The article is organized as follows: section 2 presents nehurdle‘s syntax, section 3 explains the differences between the three models and illustrates how to use nehurdle for each case, as well as how to get estimates of the partial effects after estimation, and section 4 concludes.
2 The nehurdle command
2.1 Syntax
nehurdle is implemented as an lf2 ml estimator (see [R] ml), so it has programmed analytical gradients and Hessians for all the estimators. Its general syntax is
We use the command name followed by the name of the explained (dependent) variable. Everything else is optional; if nothing else is specified, nehurdle will estimate a linear, homoskedastic, truncated hurdle model with a constant in the selection equation and a constant in the value equation. After the explained variable, we list the explanatory (independent) variables in the value equation. The command allows the use of if or in to specify which observations to use, and it also allows for the use of fweight, iweight, and pweight.
2.2 Options
tobit tells nehurdle to use the tobit estimator. tobit, trunc, and heckman are mutually exclusive.
trunc tells nehurdle to use the truncated hurdle estimator.
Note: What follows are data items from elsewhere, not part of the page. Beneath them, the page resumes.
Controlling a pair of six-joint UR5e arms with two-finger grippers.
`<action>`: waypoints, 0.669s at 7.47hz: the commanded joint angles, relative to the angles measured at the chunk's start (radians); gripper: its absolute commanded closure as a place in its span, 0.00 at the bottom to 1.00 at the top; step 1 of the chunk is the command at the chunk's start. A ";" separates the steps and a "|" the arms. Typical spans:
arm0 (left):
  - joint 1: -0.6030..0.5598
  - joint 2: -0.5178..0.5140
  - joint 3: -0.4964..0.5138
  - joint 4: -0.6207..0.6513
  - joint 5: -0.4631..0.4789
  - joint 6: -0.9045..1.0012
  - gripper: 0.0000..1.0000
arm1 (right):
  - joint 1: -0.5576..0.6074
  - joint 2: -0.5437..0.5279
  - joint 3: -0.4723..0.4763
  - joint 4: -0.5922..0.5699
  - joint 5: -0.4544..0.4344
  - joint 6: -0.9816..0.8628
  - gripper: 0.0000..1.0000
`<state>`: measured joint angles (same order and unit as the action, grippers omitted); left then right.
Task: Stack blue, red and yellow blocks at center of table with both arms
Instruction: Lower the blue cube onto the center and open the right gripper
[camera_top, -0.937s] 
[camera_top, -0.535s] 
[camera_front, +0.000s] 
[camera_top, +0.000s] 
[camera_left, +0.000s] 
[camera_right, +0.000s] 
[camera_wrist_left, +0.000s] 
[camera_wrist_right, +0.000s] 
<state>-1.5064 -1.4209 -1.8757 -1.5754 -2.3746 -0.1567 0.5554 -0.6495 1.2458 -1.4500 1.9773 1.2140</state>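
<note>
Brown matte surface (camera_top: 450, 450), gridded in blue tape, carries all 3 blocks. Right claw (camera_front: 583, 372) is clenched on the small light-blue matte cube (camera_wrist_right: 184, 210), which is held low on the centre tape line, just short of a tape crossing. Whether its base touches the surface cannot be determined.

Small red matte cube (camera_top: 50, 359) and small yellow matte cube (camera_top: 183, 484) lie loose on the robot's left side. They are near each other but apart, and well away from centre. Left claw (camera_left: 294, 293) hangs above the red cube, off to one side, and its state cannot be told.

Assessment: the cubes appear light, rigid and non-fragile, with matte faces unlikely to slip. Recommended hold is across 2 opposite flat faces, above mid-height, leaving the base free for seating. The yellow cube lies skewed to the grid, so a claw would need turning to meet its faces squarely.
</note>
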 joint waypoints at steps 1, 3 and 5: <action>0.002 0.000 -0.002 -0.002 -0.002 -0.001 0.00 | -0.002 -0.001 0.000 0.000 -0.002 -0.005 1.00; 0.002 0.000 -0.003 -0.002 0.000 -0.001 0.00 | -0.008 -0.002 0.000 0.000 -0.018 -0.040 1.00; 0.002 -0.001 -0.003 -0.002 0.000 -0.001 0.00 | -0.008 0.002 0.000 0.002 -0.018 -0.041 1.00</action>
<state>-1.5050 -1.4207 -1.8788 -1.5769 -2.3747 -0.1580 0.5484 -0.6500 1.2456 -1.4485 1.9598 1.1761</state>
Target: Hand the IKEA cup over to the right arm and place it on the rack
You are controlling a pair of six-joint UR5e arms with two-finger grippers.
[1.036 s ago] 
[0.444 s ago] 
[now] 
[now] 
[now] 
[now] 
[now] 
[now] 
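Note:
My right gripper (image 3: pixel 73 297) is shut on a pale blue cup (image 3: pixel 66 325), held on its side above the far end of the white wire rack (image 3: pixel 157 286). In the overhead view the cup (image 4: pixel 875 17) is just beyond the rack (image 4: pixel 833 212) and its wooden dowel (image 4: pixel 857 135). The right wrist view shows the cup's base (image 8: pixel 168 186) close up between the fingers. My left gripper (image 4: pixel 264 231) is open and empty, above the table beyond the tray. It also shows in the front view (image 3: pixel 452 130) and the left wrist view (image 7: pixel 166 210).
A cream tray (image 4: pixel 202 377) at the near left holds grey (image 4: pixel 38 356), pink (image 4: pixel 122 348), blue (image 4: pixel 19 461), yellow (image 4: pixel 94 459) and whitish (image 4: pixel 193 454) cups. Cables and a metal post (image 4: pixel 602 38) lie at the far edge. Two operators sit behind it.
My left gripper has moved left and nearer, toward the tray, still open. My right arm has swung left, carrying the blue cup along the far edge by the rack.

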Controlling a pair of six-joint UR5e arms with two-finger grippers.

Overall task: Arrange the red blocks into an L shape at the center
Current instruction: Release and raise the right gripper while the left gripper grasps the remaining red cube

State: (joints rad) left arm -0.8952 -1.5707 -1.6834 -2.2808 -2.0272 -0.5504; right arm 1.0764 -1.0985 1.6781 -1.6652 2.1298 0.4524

This is nehurdle‘s default estimator. tobit, trunc, and heckman are mutually exclusive.
heckman tells nehurdle to use the type II tobit estimator. tobit, trunc, and heckman are mutually exclusive.
coeflegend displays a legend instead of statistics.
exponential indicates an exponential value equation.
exposure(varname) includes ln(varname) in the model for the value equation with its coefficient constrained to 1.
het(indepvars, noconstant) allows specification of the explanatory variables as well as whether to suppress the constant for the heteroskedasticity of the value equation.
level(#) specifies the confidence level for the confidence intervals. The default is level(95).
noconstant suppresses the constant in the value equation.
nolog suppresses maximum likelihood’s iteration log.
offset(varname) adds varname to the model of the value equation with its coefficient constrained to 1.
vce(vcetype) specifies the estimator for the variance–covariance matrix, where vcetype can be clusterclustvar, oim, opg, or robust.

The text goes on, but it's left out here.